- Aim of the exercise
For this exercise, copy exactly only the lines from the one containing "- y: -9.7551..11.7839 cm" to the final line of the material below, without the pictures.

- Stored data
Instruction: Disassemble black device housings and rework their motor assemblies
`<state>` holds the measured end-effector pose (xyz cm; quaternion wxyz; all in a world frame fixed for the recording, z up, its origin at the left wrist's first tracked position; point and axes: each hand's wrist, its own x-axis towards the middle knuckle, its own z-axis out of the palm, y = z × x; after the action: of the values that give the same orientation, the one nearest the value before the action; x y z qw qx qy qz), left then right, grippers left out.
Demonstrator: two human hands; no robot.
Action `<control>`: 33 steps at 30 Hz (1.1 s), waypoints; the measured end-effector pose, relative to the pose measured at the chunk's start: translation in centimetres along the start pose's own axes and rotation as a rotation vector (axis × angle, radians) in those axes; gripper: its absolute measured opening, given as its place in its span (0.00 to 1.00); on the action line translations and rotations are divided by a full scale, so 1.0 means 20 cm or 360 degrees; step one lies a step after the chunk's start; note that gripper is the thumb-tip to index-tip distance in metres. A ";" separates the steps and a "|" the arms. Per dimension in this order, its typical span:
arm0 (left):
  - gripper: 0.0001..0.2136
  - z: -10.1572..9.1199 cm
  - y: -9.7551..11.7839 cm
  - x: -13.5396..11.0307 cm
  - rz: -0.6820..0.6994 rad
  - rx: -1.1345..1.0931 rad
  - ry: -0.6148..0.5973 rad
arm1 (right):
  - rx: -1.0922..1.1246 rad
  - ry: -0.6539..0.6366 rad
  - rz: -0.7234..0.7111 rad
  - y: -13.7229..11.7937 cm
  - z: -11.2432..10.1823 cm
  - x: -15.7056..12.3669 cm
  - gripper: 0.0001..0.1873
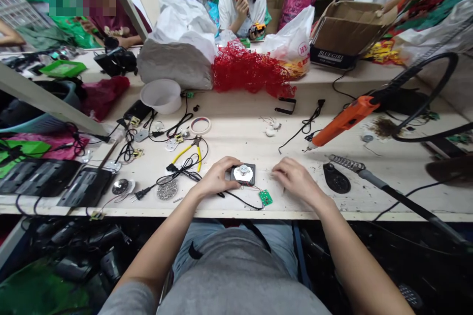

- Reply
  - y: -9.7551..11.7839 cm
  - x: -13.5396..11.0307 cm
  - rz: -0.6820..0.6994 rad
  - rx: -1.1345..1.0931 rad
  - ry: -0.6148..0.5973 rad
arm1 (right):
  - rx: -1.0922..1.1246 rad
  - ry: -0.6539..0.6366 rad
  - rz: -0.7234..0.7111 rad
  - y: -13.7229..11.7937 cm
  - z: -11.2432..10.1823 cm
  - x: -15.7056..12.3669 cm
  - gripper: 0.0001..0.1873

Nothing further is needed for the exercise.